Repeat word for word every line of the data below, from the first through the line containing "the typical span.", and stop there.
━━━━━━
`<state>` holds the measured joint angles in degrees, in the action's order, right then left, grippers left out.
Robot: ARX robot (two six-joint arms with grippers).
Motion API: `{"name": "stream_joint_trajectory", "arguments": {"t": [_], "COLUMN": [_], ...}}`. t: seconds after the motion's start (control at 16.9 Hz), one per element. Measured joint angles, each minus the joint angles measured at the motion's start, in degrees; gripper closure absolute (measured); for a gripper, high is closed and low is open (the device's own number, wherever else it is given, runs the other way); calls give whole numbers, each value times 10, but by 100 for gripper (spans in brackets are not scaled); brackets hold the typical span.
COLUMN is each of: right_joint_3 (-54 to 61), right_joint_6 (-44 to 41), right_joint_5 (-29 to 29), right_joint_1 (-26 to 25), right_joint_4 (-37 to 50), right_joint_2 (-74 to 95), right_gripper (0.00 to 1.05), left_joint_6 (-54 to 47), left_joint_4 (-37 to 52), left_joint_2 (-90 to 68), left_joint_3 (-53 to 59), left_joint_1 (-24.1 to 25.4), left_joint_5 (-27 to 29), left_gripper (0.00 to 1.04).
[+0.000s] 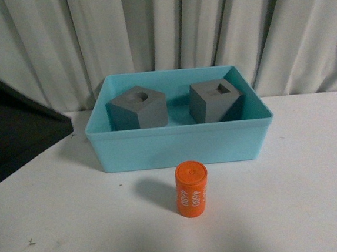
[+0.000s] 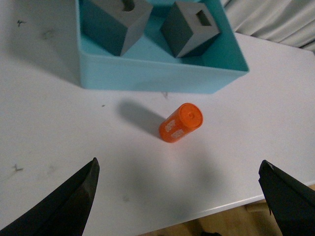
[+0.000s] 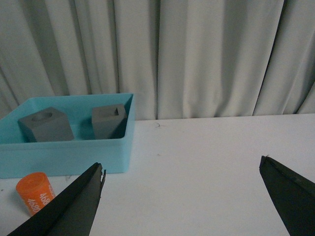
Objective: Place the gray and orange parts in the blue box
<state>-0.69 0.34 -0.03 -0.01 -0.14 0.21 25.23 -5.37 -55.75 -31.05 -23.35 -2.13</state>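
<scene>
**Two gray cubes in the bin, orange cylinder outside it**

In your front view, the wide, shallow, light turquoise-blue plastic bin (image 1: 182, 143) sits on the white table (image 1: 299, 203), close to the pale pleated curtain (image 1: 177, 25).

Two matte gray cubes lie inside the bin:
- The matte gray cube with the round recess (image 1: 137, 108) is in the left part. Its recess faces up.
- The matte gray cube with the rectangular recess (image 1: 214, 101) is in the right part, turned so that a corner faces you. It stands apart from the first cube.

The small orange cylinder with white lettering on its side (image 1: 192, 190) stands upright on the table. It is just in front of the bin's near wall, outside the bin and not touching it.

A dark, flat shape (image 1: 10, 137) fills the left edge of the front view. You cannot tell what it is.

Neither arm shows in the front view, so go by the wrist views:
- **Left gripper** (image 2: 178, 168): the black fingers are spread wide with nothing between them. It hangs above the table, with the orange cylinder ahead of the fingertips and the bin beyond that.
- **Right gripper** (image 3: 182, 167): it is likewise spread wide and holds nothing. It is over bare table to the right of the bin, well apart from the cylinder.
</scene>
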Motion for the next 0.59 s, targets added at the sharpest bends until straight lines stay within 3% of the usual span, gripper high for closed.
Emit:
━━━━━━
__WORKED SOLUTION__.
`<state>` holds the measured joint angles in degrees, in the action's order, right then left, grippers left out.
Robot: ARX robot (two six-joint arms with grippers).
Motion API: `{"name": "stream_joint_trajectory", "arguments": {"t": [_], "COLUMN": [_], ...}}`. t: seconds after the motion's start (control at 16.9 Hz), one per element. Measured joint angles, each minus the joint angles measured at the motion's start, in degrees; gripper closure absolute (measured); for a gripper, high is closed and low is open (the device's own number, wherever else it is given, runs the other way); calls give whole numbers, each value times 10, but by 100 for gripper (spans in brackets are not scaled); brackets hold the typical span.

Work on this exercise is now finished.